La violence sexiste omniprésente a également augmenté au cours des derniers mois, avec un nombre accru d'utilisateurs de lignes d'assistance 24 heures sur 24, 7 jours sur 7 pour la violence domestique. « Cette situation risque de faire reculer les acquis durement gagnés pour la santé des femmes, la participation économique et l’égalité des  droits », a alerté la Haut-Commissaire.

Les personnes âgées subissent le plus grand nombre de morts et les pires préjudices médicaux. « Les taux choquants de contagion et de décès dans les foyers de soins suggèrent de graves lacunes dans l'approche adoptée par certaines autorités nationales quant à l'impact de la pandémie sur le secteur des foyers de soins », estime Mme Bachelet.

« La discrimination tue »

La Haute-Commissaire s’est dite consternée par les informations indiquant que dans de nombreux pays, les membres des communautés minoritaires et les migrants sont confrontés à une stigmatisation croissante - y compris, dans certains cas, de la part des responsables politiques. Au Sri Lanka et en Inde, des membres de la minorité musulmane sont la cible de stigmatisation et de discours de haine les associant à la Covid-19. En Bulgarie, les Roms ont été stigmatisés en tant que menace pour la santé publique, certaines autorités locales ayant mis en place des postes de contrôle autour de leurs campements pour imposer un confinement. La stigmatisation et les menaces contre les personnes présumées infectées par le virus ont également été signalées en Haïti, en Iraq et dans de nombreux autres pays. Au Pakistan, les discours de haine contre les minorités religieuses restent virulents.

« La discrimination tue. Priver les gens de leurs droits sociaux et économiques tue. Et ces morts et ces méfaits nuisent à toute la société », a alerté Mme Bachelet.

Dans le monde entier, la Covid-19 est également instrumentalisé pour limiter le droit des gens à parler, à exprimer leurs opinions et à participer à la prise de décisions qui affectent leur vie. « En Russie, en Chine, au Kosovo, au Nicaragua et dans de nombreux autres pays, je note des informations faisant état de menaces et d'intimidations à l'encontre de journalistes, blogueurs et militants civiques, en particulier au niveau local, dans le but apparent de décourager les critiques des réponses des autorités à la Covid-19 », a dit Mme Bachelet.

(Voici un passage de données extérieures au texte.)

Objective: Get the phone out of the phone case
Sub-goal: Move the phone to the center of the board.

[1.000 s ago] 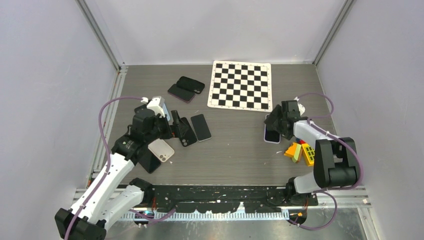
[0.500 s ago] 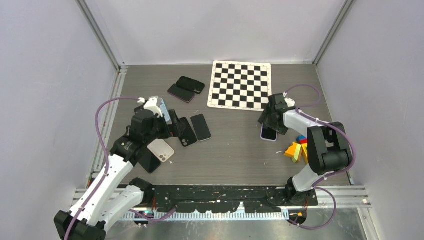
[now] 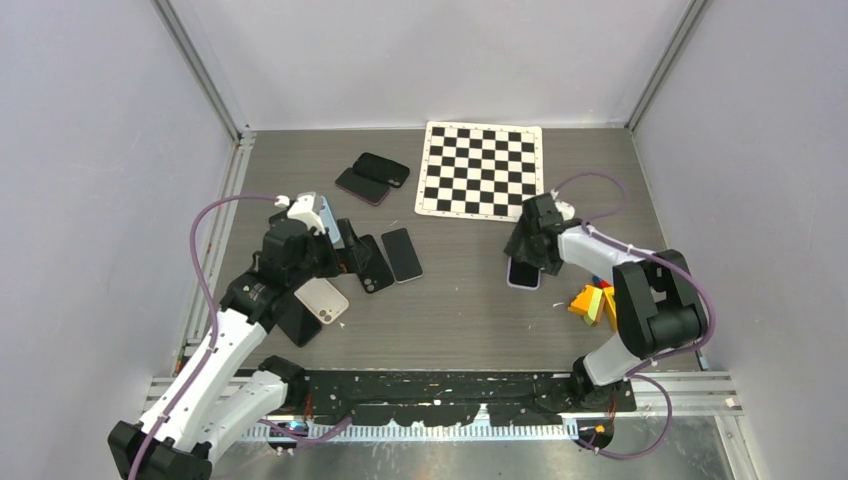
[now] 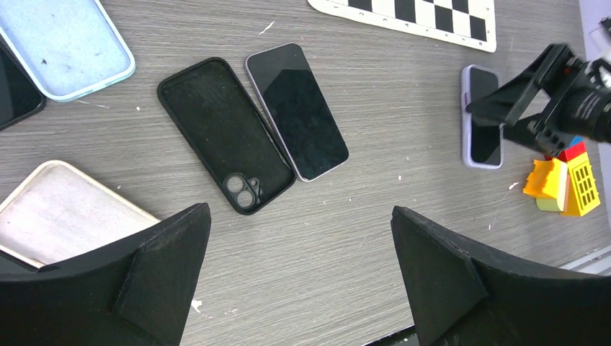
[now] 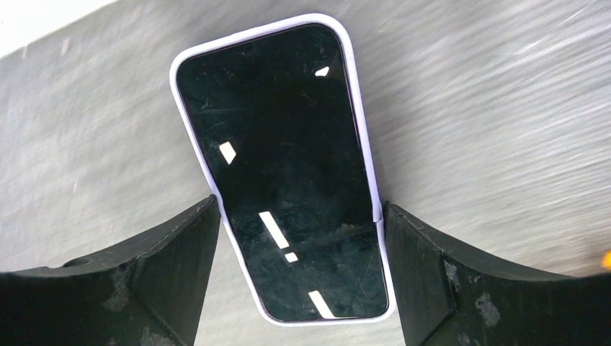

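Note:
The phone in its lilac case [image 3: 522,273] lies screen up right of centre; it fills the right wrist view [image 5: 288,158] and shows at the right of the left wrist view [image 4: 483,119]. My right gripper [image 5: 299,216] is shut on it, one finger against each long side of the case, low over the table [image 3: 525,255]. My left gripper [image 4: 301,213] is open and empty, held above the table at the left [image 3: 345,255], beside an empty black case [image 4: 227,133] and a bare phone [image 4: 295,112].
A cream case [image 3: 322,300] and a light blue case [image 4: 65,43] lie by the left arm. Two dark phones [image 3: 372,177] lie at the back, left of the chessboard [image 3: 482,170]. Coloured blocks [image 3: 595,300] sit just right of the lilac-cased phone.
My right gripper has moved left and slightly forward across the table, carrying the lilac-cased phone away from the coloured blocks. The left arm has hardly moved.

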You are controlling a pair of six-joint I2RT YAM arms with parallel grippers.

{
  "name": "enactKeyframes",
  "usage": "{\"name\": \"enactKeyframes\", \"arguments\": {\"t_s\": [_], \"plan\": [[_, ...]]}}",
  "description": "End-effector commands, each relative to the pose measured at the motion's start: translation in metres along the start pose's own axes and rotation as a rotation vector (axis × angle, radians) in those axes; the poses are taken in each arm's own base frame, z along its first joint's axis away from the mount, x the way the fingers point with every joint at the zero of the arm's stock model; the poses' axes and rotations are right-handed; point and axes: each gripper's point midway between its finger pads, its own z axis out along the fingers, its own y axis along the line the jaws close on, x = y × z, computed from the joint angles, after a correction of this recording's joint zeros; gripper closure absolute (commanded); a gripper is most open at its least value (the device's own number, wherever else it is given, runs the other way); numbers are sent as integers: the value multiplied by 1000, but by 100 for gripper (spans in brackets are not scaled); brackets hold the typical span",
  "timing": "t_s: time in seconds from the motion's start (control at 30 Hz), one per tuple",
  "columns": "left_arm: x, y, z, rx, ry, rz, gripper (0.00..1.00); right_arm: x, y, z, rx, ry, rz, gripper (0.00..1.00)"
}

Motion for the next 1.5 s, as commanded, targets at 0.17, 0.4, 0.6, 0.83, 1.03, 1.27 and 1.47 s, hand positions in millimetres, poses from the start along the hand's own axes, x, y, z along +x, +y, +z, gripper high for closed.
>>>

La Haut-Commissaire a également alerté sur la situation en Égypte, où les libertés d'expression, d'association et de réunion pacifique ont été restreintes- y compris les discussions en ligne sur la propagation de la Covid-19. Elle a également alerté sur la répression de la société civile, avec le gel des avoirs, des intimidations et arrestations visant les défenseurs des droits de l'homme, les journalistes, les militants politiques et les membres de leurs familles.

« La censure et la criminalisation de la parole sont susceptibles de supprimer les informations cruciales nécessaires pour lutter contre la pandémie. Et seul le respect de leurs droits - y compris le droit de participer à une prise de décision transparente et responsable - incitera les gens à faire confiance aux politiques adoptées par leur gouvernement », a rappelé la cheffe des droits humains de l’ONU.